→ **ASSIGNMENT**
The listing below must be repeated word for word, without its pictures.
*** Opening of DATA ***
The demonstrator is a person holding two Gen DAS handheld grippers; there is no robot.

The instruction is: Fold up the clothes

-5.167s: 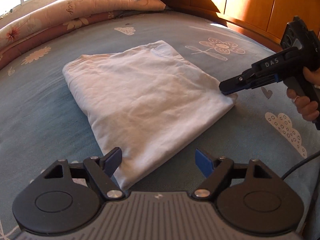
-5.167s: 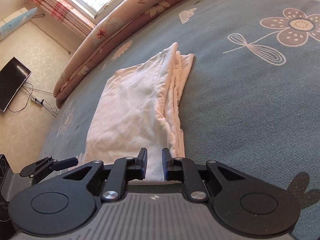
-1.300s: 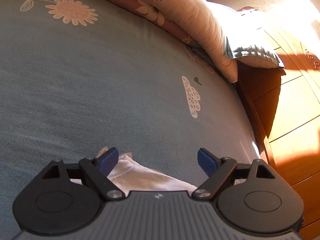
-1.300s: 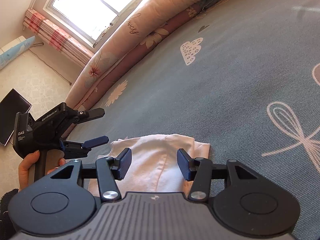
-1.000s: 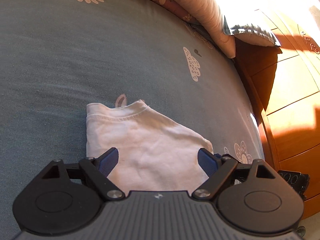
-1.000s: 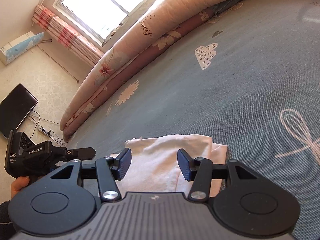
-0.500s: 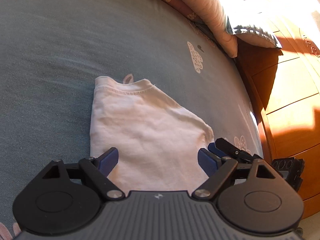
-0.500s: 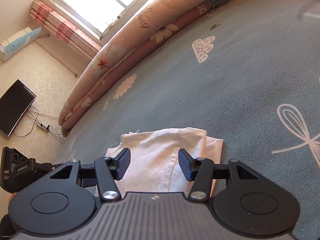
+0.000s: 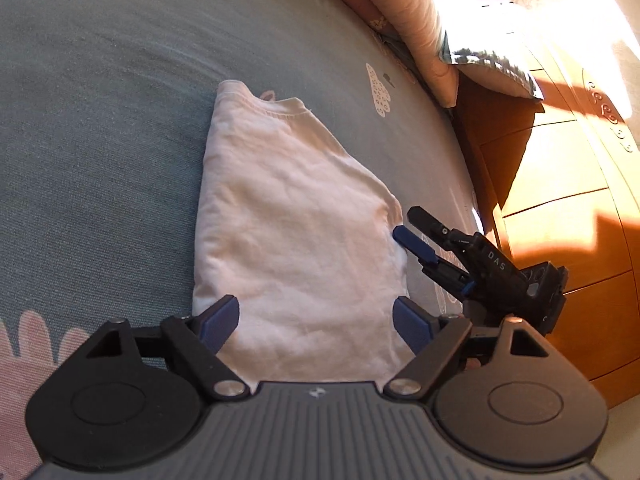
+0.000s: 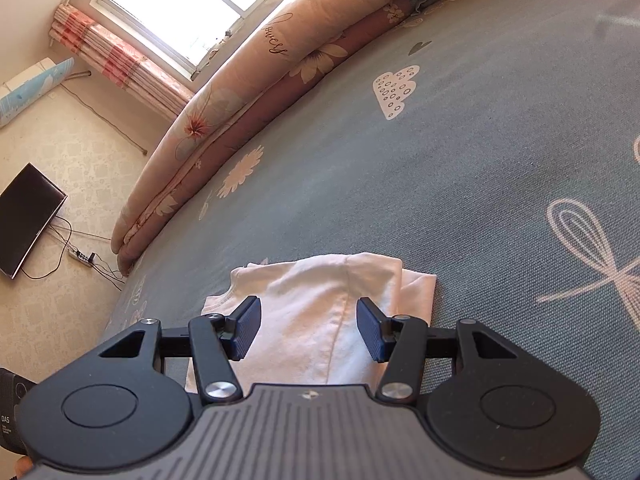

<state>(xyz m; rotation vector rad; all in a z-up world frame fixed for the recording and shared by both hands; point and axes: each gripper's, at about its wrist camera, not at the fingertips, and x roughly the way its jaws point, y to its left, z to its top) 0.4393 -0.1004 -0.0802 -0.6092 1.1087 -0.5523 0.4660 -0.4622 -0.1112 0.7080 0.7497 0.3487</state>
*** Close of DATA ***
→ **OUTPUT**
The demonstrator is a person holding two Gen DAS handheld grippers; there is no robot.

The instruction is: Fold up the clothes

-5.167s: 
-5.167s: 
-1.300s: 
-1.300s: 
-1.000s: 
-1.000s: 
-0.500s: 
-0.500s: 
+0.000s: 
+0.000s: 

<state>(xyz m; rotation vector rad; all in a z-up world frame fixed for the recording and shared by both hands; point and axes: each gripper's, at about its wrist camera, not at the fingertips, and x roughly the way its jaws point, y to its left, z to its top) 0.4393 -0.1004 -0.0802 -0.6092 1.1087 -0.5523 0.4660 -0.4622 -0.1112 0.7080 0.7497 0.3487</state>

The complete output has now been given.